DH I need you to know that I am not interested in any of the kids moving back into this house, not now and not anytime in the future. (period)...Please tell the kids to call first before walking right in the house. I do not think seeing me naked is on their bucket list. OR you could say...I am going to tell the kids to call first I am tired of them just walking in the house without notice. Its good manners DH and rude of them NOT to.

There camper you made your announcement. You didn't ask for permission, its direct and you didn't pussy foot around.
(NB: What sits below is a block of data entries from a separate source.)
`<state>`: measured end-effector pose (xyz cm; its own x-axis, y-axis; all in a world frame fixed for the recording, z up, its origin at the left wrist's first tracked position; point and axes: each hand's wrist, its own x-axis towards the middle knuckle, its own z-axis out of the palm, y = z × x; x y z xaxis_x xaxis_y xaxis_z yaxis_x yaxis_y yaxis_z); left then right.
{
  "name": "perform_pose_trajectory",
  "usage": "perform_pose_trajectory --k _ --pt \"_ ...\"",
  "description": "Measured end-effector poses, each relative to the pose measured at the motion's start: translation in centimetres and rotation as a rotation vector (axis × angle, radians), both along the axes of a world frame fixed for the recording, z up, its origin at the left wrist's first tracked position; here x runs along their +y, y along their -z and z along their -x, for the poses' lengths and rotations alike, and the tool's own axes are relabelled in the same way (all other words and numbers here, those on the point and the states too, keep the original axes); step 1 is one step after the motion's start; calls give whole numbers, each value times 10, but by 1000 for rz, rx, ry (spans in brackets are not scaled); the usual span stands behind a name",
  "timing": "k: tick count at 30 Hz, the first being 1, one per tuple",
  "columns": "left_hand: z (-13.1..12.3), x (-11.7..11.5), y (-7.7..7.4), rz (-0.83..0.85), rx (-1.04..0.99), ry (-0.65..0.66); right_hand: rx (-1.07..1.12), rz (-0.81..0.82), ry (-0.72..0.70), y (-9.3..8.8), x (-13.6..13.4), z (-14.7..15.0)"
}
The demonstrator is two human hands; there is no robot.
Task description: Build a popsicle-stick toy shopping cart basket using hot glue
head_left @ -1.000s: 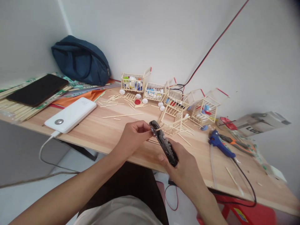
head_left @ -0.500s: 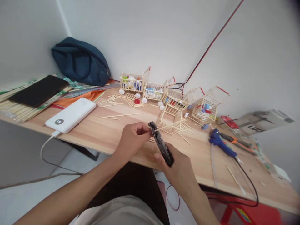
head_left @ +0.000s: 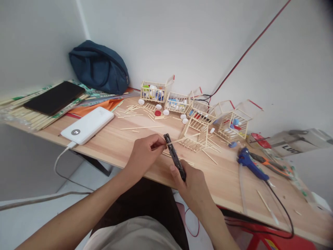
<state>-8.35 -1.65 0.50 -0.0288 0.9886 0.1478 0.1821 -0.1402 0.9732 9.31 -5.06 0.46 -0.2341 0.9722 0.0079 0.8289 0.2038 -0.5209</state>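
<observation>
My left hand point(head_left: 148, 151) pinches one end of a thin wooden stick point(head_left: 177, 140) between thumb and fingertips. The stick runs to the right across the upper end of a slim black plier-like hand tool point(head_left: 173, 152). Wrapped round the tool's lower end is my right hand point(head_left: 194, 182), its thumb lying along the side. Whether the jaws are closed on the stick I cannot tell. Just beyond the hands lies an open wooden stick frame point(head_left: 194, 137), with loose sticks point(head_left: 210, 158) beside it.
Small stick-built carts point(head_left: 153, 92) filled with colourful bits line the wall. A white power bank point(head_left: 88, 126), a phone point(head_left: 54, 97) on bundled sticks and a blue bag point(head_left: 100, 69) are on the left. A blue glue gun point(head_left: 252, 165) and orange-handled pliers point(head_left: 272, 165) lie right.
The view has shifted, so the table things appear further right. The black tool is turned slightly, showing a narrower side, and the stick now shows more clearly across its end. Both hands keep their grips.
</observation>
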Motion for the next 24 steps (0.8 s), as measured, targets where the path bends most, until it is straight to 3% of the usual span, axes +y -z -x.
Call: perform_pose_trajectory --k 6,11,16,24 --pt "27 2 -2 -39 86 -144 -136 4 -66 -8 16 32" --pt "49 15 7 -34 159 -218 -177 5 -162 -8 45 52" --pt "52 27 18 -25 156 -175 -212 25 -196 -4 60 54" --pt "48 31 28 11 146 -143 -276 64 -164 -6 62 52"
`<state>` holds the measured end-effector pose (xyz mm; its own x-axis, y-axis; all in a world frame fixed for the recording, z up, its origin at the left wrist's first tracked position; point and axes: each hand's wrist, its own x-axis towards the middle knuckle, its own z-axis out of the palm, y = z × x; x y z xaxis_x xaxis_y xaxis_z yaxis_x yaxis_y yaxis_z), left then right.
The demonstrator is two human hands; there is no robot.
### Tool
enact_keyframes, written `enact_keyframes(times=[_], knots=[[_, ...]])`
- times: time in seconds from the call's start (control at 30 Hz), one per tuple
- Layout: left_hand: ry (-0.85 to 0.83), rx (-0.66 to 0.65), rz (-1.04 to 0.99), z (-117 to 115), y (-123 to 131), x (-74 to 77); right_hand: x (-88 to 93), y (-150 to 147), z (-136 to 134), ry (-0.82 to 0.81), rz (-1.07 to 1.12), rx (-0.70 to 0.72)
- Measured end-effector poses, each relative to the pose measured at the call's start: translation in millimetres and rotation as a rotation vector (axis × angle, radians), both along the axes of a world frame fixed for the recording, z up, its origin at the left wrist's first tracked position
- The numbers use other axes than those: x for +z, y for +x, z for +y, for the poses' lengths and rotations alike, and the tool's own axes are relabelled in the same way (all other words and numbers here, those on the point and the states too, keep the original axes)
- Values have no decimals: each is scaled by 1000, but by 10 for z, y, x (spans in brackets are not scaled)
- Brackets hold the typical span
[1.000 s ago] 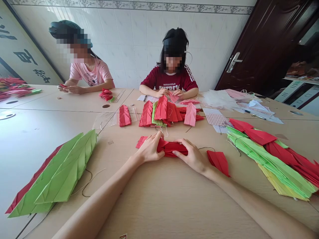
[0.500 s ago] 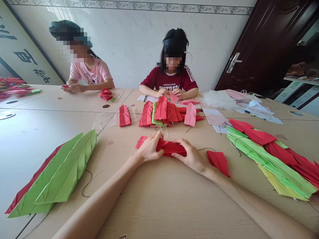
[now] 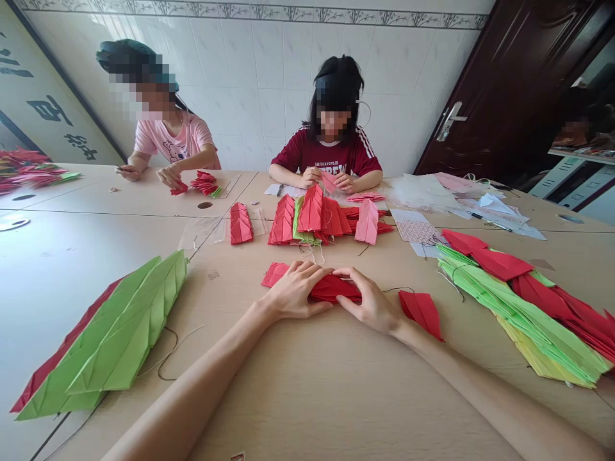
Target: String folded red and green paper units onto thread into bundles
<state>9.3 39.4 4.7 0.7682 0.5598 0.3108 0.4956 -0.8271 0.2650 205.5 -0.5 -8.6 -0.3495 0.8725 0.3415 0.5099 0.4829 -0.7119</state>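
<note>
In the head view a folded red paper piece [image 3: 332,288] lies on the table between my two hands. My left hand [image 3: 298,289] is closed over its left part, fingers across the top and thumb along the near side. Around the right end, my right hand [image 3: 369,299] grips it between thumb and fingers. A lighter red pleated piece [image 3: 275,273] sticks out beyond my left hand. Just right of my right hand lies another red folded piece [image 3: 423,312], with a dark thread near it. My hands hide part of the held paper.
Green pleated strips [image 3: 127,326] lie at left, and a red, green and yellow stack [image 3: 523,307] at right. Ahead stands a pile of red folded pieces [image 3: 312,214]. Two people sit across the table [image 3: 307,390], near plastic bags [image 3: 418,192] and papers.
My left hand has slid slightly right and lies flatter over the red paper. The person at left has parted their hands, one now holding a red piece by the small red pile.
</note>
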Motion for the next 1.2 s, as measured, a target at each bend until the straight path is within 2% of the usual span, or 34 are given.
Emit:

Its not being ugly ...The adults who pay the mortgage OR owns the home sets the rules.

goodluck,,,

 

 

 

 

Happycamper's picture

we actually had this fight at the beginning of summer when Sd19 talked to him and told him she wanted to move in with us. I hate when they talk about it as if I'm not a part of it. That same week we took her to dinner and she had made the comment how she wasn't going to work at all during the summer to enjoy herself. I commented to her that she should work as much as she can in her free time to save money for a rainy day... car breaking, getting her own place, school, shopping etc. after she got out of the car we had a knock down drag out because he said I over stepped my boundaries and it wasn't my place to tell her that. Well I told him them that she would NEVER move into our house because I would have say so in her working.  Since then he's said he won't deny helping her if she needs it and if she needs a place to stay we will give it to her. That's his words not mine. He knows my feelings. I told him the only time we fight is over her. Obviously she's more of a priority than keeping a happy marriage. I'm just wasting my breath at this point. 

sandye21's picture

I am in the same boat as far as making more money than DH.  When we first got married it seemed as if DH thought it was a benefit to him but shortly afterward began to resent the power I had.  We have been married 28 years and during that time he has been able to live a much better life than he would have.  But at the same time he has had resentment issues.   Several people on the site have advised not marrying a man with kids.  The same should go for a man who makes less than you do.  don't try to finanjcially help out - ever.  It will never be appreciated.